Because you mention the actor Keanu Reeves in the title of the story along with the character’s name, John Wick, you are talking both about the person and the person as an actor. Is this something that is interesting to you when watching film, the fact that you are simultaneously watching two people, one fictional and one real?

PATRICK KIEFFER

Yes, absolutely! Maybe even three: John Wick, Keanu Reeves and the public discourse that is Keanu Reeves. Like their films, heroic male characters speak to--and typically reinforce--cultural ideals of masculinity and power and violence. With an actor like Keanu Reeves, it’s all the more fascinating to me because of the many ways people tap into him, from the sad Keanu meme to red pill/Matrix misogyny. He’s one of the most celebrated American action stars and I think I heard he’s also a practicing Zen Buddhist. Maybe that’s just part of the mythology of Keanu (I’ve never actually looked into it), but what a fun interplay between actor, person, role, and celebrity!

RACHEL YANKU

Who is your favorite actor or actress?

PATRICK KIEFFER

I think Kathryn Hahn is really under-recognized, as an actor and a comedian. I also think the South Korean actor Kang-ho Song is incredible. He does a lot of action movies but brings such a gentle and funny humanity to the work.
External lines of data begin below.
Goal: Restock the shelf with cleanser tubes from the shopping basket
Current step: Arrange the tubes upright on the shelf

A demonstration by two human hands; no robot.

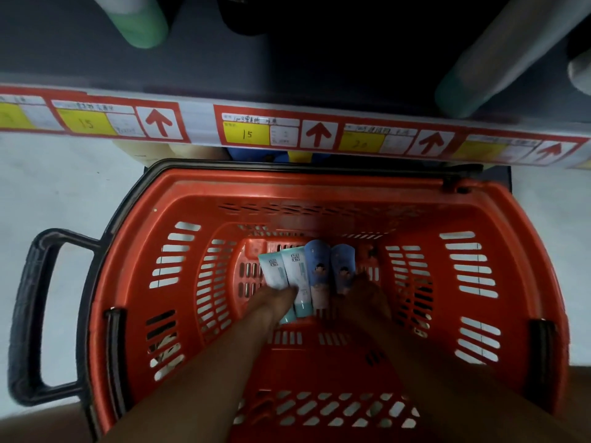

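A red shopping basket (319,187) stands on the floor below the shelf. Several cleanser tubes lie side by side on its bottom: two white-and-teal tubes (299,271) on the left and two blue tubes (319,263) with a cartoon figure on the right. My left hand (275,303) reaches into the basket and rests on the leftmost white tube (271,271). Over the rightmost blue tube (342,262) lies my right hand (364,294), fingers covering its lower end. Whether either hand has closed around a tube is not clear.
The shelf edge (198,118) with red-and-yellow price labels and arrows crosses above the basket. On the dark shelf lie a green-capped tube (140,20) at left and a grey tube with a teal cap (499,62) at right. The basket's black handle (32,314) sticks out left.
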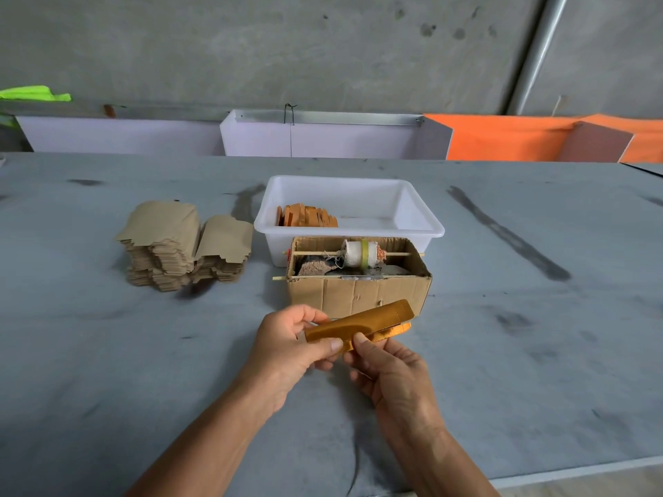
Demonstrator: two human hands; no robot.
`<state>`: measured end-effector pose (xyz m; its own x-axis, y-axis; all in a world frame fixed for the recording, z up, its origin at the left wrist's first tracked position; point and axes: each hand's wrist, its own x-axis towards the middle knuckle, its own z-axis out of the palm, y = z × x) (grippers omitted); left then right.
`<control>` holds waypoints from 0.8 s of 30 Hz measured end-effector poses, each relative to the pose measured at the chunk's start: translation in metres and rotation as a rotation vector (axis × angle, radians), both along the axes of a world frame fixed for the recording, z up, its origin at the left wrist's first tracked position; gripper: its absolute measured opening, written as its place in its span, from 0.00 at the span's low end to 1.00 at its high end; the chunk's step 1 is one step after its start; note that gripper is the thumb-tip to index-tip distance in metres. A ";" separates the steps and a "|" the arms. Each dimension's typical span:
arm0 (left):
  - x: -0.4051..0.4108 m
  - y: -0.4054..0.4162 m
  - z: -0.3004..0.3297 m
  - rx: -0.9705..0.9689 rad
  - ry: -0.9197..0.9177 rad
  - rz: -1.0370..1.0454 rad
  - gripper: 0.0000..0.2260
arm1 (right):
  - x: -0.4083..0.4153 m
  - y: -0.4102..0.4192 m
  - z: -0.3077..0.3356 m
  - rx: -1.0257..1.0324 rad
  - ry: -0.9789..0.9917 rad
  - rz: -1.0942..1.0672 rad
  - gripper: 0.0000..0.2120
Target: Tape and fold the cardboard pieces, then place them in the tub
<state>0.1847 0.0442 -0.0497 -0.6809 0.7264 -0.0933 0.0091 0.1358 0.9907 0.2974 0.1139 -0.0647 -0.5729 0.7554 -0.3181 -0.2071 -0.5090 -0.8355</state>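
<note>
While the golden piece [362,322] is up off the table [107,389], pinched between both hands just in front of the box [358,294], it looks like the fold is the step being worked. Left hand [287,347] has its thumb on top and fingers curled under the left end; right hand [391,374] has its thumb tip pressed on the near edge, fingers closed underneath. Both are shut on the piece, nothing else in them.

To do this bit well I'd keep the thumbs close together along the crease and run them outward, so the flap (the shiny orange part peeking out on the right) lies flat instead of springing back. Can't tell if tape is already on it.

Behind the box sits the tub [423,224], with a row of finished pieces [306,215] at its left end. Unfolded blanks [179,245] are stacked well off to the left. A roll [360,253] hangs on a stick inside the box.
</note>
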 end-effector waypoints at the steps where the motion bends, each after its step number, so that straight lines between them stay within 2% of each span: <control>1: -0.001 0.000 0.000 -0.006 -0.006 0.000 0.12 | 0.000 0.001 0.001 0.002 -0.013 0.000 0.08; 6: -0.013 -0.002 0.004 -0.001 0.002 -0.038 0.12 | 0.003 0.011 0.003 0.016 -0.051 -0.063 0.09; 9: -0.016 -0.002 0.003 0.061 -0.041 0.048 0.14 | 0.004 0.014 0.005 0.029 -0.054 -0.073 0.09; 12: -0.009 0.002 -0.002 0.192 -0.295 0.205 0.14 | 0.000 0.013 0.007 0.002 -0.031 -0.111 0.08; 15: 0.003 0.006 -0.008 0.317 -0.481 0.194 0.14 | -0.004 0.009 0.009 -0.048 0.014 -0.159 0.03; 24: 0.005 0.015 -0.016 0.295 -0.509 0.192 0.03 | -0.014 -0.001 0.012 -0.089 0.029 -0.106 0.04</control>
<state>0.1896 0.0593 -0.0657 -0.7252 0.6396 -0.2549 -0.4718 -0.1919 0.8606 0.2838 0.1128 -0.0524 -0.5009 0.7818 -0.3712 -0.2873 -0.5548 -0.7808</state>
My favorite actors are always those that can make me laugh and cry, especially at the same time.

RACHEL YANKU

Do you think one could approach writing about any film through its parenthetical subtitle sound descriptions, or do you think the ability to do so with John Wick has something to do with it genre?

PATRICK KIEFFER

The long action sequences with little to no dialogue are what drew me to John Wick, in terms of what playing with the subtitles would look like. Not sure how that would look with other films, but I was happy with how naturally it worked with the simple concept of the piece, with how the pairing of form and subject played out.

 


PATRICK KIEFFER is a writer and teacher in New York City.


RACHEL YANKU is an editorial assistant at Bennington Review.